Honorable Glen M. Ashworth
Kaufman County District Attorney
Courthouse
Kaufman, Texas 75142

Opinion No. MW-189

Re: Whether a municipal utility district is required to obtain an easement from the county when its water lines cross county roads.

Dear Mr. Ashworth:

You have requested our opinion regarding whether a municipal utility district is required to obtain an easement from the county when its water lines cross conty roads. You explain that a municipal utility district has applied to the commissioners court of Kaufman County for an easement to make open cuts across certain county roads. The commissioners court has indicated that it will grant the easement only if the district agrees to bore under the roads.
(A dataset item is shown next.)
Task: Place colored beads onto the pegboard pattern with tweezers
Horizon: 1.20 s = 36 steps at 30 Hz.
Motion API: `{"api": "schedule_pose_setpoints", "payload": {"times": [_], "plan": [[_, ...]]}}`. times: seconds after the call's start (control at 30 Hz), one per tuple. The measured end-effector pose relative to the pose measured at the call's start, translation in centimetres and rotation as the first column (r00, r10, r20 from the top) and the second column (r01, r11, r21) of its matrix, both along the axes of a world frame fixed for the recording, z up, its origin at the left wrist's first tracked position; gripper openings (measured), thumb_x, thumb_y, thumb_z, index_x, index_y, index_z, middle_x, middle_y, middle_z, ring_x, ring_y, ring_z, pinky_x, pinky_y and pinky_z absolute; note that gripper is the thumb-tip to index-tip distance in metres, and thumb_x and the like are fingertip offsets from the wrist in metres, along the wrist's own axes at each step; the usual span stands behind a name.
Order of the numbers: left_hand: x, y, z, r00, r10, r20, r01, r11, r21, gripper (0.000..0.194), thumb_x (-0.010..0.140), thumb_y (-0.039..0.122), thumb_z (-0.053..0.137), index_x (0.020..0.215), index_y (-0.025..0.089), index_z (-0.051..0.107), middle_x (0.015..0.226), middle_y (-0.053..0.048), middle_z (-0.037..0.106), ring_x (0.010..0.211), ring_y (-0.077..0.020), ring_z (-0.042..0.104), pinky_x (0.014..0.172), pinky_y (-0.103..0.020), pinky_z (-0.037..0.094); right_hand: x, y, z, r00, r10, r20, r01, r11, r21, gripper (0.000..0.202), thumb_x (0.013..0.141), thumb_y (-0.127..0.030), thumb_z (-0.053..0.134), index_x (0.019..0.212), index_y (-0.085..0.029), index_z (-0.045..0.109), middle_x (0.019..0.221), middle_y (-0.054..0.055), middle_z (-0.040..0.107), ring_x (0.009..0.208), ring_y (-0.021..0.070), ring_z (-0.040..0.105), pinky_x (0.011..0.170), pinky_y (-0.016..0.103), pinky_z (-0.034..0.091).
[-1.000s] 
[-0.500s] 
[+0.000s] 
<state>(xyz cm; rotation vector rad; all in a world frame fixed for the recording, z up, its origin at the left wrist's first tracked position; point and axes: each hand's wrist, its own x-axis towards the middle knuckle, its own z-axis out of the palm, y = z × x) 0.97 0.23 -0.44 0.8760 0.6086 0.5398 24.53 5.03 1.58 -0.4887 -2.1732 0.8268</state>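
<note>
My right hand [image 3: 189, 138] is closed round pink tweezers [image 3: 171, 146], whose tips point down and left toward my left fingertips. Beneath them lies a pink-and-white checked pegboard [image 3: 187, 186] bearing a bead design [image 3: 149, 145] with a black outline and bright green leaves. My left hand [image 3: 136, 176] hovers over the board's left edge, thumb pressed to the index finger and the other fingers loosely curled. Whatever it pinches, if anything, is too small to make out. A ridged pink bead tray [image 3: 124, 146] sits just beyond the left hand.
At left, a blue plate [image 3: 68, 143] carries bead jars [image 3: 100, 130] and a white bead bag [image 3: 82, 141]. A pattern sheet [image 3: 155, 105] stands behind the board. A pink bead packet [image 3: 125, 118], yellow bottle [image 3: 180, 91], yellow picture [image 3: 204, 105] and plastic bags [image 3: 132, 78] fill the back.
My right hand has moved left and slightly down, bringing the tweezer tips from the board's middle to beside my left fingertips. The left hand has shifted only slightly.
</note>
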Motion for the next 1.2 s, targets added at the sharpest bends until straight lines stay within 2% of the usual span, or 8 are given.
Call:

Section 54.217 of the Texas Water Code provides:

All [municipal utility] districts are given right-of-way along and across all public, state, or county roads or highways, but they shall restore the roads crossed to their previous condition of use, as nearly as possible at the sole expense to the district.

Section 54.217 clearly grants authority to a municipal utility to cross any public road in order to carry out its responsibilities under section 54.201. The statute does not require the district to obtain an easement, or any other kind of permission, from the commissioners court before doing so. The district is required only to 'restore the roads crossed to their previous condition of use, as nearly as possible at the sole expense to the district.'

Although articles 6703 and 6741, V.T.C.S., grant to a commissioners court the power to control public roads, article 6703 V.T.C.S. conveys this authority on the condition that it be 'not in conflict with the laws of this state.' Both statutes were enacted prior to the adoption of section 54.217 in 1971. In any event, due to the specific language of article 6703 V.T.C.S., we do not perceive any conflict between section 54.217 and the statutes granting authority over public roads to a commissioners court.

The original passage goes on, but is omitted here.